Di sisi lain, The Freedom Writers mengangkat persoalan feminisme. Misalnya dalam
bebarapa adegan, perempuan digambarkan dengan kedudukan yang setara dengan laki-laki,
bahkan lebih tinggi dari kedudukan laki-laki. Kebebasan dan esksistensi perempuan dalam
sebuah adegan yang digambarkan secara implisit, bahwa perempuan dapat menjadi pemimpin di
di sektor publik, misalnya dalam sebuah institusi yang dihadirkan dalam film ini. Selah seorang
3. tokoh perempuan, Lisa Banes sebagai Karin Polachek dihadirkan menjadi pimpinan di
Woordrow Wilson High School sebagai Dewan Pendidik. Erin juga menunjukkan eksistensinya
sebagai perempuan yang dapat menjadi tauladan bagi guru dan siswa-siswa di sekolah tersebut.
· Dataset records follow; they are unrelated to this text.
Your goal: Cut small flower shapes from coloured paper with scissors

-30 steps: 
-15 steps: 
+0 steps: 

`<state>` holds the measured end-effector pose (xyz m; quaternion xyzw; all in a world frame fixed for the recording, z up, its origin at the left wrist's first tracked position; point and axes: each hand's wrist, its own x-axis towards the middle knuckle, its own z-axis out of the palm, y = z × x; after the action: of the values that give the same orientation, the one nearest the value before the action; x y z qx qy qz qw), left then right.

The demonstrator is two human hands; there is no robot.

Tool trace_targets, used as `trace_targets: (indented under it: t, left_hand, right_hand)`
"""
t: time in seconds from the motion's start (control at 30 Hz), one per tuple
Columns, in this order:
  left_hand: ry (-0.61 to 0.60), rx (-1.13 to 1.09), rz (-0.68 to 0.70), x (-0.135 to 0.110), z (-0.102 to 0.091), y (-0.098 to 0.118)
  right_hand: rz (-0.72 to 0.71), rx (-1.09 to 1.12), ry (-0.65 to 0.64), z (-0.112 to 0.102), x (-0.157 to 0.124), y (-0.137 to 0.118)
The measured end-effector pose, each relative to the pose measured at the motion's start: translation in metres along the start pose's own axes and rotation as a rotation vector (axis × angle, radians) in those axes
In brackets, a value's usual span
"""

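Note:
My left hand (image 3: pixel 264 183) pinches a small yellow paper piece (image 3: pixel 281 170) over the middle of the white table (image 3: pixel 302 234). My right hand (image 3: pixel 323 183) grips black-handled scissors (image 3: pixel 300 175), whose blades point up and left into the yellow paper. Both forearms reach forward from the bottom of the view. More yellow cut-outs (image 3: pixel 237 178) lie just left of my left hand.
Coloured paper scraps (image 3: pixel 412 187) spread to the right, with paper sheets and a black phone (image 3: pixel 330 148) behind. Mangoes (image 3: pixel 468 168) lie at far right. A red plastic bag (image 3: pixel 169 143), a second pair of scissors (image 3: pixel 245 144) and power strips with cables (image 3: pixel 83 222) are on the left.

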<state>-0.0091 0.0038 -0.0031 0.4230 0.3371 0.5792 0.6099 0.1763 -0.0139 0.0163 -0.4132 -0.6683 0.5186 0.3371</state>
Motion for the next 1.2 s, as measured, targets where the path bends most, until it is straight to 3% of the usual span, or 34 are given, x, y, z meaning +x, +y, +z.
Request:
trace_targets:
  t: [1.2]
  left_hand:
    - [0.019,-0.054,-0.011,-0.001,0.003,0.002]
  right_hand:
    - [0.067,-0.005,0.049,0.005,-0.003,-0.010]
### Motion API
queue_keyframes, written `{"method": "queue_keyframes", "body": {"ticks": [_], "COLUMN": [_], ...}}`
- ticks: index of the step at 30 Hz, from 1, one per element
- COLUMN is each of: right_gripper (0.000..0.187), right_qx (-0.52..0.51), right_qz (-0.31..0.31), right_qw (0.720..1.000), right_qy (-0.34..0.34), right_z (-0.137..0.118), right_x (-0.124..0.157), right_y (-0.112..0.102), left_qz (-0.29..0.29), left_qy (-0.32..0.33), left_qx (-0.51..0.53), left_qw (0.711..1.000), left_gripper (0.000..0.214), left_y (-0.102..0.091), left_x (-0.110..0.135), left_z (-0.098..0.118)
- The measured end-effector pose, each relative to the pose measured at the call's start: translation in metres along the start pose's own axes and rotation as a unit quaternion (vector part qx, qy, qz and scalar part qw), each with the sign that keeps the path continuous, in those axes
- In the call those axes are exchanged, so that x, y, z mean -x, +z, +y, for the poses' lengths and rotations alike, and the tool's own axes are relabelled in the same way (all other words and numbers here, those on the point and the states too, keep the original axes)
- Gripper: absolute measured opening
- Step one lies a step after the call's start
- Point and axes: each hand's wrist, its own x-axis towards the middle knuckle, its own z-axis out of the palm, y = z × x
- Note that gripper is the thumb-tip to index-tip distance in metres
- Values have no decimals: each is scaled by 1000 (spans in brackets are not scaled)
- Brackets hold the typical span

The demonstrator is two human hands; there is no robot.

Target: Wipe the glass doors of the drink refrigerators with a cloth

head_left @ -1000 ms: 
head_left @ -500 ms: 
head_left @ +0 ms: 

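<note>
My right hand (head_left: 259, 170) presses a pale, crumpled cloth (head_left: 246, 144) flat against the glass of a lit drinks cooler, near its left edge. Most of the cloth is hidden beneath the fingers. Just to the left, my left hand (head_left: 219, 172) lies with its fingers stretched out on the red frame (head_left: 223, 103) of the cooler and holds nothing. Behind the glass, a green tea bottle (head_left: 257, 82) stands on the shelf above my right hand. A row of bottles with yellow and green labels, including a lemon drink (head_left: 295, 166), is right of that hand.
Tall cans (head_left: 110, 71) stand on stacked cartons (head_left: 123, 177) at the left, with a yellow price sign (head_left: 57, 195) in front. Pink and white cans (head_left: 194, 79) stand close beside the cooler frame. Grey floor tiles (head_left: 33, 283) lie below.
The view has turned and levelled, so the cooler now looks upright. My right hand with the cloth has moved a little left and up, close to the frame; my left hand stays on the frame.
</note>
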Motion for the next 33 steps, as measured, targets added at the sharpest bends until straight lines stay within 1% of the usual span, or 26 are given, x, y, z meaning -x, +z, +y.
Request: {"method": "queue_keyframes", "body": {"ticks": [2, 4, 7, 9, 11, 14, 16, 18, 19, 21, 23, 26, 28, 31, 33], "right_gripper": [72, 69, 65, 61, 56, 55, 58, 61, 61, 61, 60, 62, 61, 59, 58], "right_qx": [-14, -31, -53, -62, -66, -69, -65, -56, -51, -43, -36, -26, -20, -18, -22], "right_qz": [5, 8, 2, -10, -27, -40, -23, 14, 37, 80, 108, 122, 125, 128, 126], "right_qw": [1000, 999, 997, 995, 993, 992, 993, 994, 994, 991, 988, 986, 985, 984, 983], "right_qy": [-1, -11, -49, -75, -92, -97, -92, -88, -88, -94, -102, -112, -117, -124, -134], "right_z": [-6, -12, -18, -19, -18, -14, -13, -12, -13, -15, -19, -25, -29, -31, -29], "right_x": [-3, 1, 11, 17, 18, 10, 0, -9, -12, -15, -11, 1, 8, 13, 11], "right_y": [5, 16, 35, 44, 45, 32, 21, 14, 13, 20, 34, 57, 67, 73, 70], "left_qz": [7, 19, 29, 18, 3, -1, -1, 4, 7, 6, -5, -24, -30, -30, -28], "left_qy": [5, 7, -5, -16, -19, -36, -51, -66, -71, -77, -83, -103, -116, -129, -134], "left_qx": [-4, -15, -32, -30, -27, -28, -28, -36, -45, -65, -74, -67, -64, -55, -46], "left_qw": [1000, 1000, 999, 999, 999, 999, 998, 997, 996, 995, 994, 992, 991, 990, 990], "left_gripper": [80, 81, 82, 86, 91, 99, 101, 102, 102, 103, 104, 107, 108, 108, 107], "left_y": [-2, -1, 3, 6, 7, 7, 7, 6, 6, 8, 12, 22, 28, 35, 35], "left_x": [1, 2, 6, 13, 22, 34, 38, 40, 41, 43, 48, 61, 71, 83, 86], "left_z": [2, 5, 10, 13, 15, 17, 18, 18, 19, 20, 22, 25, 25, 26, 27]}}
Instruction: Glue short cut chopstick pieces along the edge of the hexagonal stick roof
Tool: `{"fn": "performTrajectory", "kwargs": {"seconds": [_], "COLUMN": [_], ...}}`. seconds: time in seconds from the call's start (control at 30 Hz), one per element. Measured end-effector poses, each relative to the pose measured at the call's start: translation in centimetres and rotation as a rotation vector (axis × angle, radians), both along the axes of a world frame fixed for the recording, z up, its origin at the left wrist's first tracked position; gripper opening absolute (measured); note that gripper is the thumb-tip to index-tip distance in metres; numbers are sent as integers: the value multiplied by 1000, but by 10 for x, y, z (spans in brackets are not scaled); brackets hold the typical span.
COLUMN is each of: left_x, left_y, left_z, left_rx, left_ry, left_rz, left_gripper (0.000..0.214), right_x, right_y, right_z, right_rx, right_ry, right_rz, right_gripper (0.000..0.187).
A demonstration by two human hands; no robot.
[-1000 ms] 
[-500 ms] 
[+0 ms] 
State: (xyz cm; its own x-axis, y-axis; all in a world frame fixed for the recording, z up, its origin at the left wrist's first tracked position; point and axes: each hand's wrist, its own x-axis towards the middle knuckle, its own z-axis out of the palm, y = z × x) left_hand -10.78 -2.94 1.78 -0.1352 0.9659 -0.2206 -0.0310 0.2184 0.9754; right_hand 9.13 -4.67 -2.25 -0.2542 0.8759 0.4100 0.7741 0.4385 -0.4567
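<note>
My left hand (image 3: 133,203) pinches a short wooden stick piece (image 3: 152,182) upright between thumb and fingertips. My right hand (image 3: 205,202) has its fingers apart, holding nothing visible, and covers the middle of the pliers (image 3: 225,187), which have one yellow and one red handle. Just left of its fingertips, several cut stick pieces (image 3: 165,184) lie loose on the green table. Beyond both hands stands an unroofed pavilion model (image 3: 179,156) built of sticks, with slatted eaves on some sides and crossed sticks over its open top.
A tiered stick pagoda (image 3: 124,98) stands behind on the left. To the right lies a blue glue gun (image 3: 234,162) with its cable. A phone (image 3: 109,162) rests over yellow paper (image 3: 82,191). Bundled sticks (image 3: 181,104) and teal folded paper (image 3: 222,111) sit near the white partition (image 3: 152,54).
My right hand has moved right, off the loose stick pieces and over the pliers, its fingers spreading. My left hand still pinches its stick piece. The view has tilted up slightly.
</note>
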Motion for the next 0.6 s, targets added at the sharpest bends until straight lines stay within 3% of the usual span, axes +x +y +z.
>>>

Ia telah mencintai kelas dan sisiwa-siswanya, walaupun kecintaannya itu membuatnya harus
bercerai dengan suaminya, Patrck Dempsey (Scott Casey). Menurut saya, satu hal yang unik dari
film ini adalah aktivitas perempuan lebih daminan dibanding aktivitas laki-laki. Misalnya Scott
Casey sebagai seorang arsitek hanya sebatas disebutkan arsitekur, tetapi aktivitasnya tidak
diperlihatkan dalam hingga film berakhir. Ia dominan dihadirkan terus berada dalam rumah,
seolah kehadirannya hanya untuk melengkapi alur cerita, sebagai pemberi warna dalam hidup
Erin.
Selain Scott Casey, Scoot Glenn (Steve Gruwell) tokoh laki-laki yang dihadirkan sebagai
ayah Erin. Peran dan aktivitas Steve juga tidak dominan dihadirkan dalam film ini. Sebagai
seorang ayah, Steve dihadirakan hanya sebagai tokoh yang memberikan dukungan dan motivasi
kepada Erin agar memanfaat berbagai potensi yang ada pada dirinya, untuk menemukan dan
mencari jati dirinya sebagai perempuan yang hebat.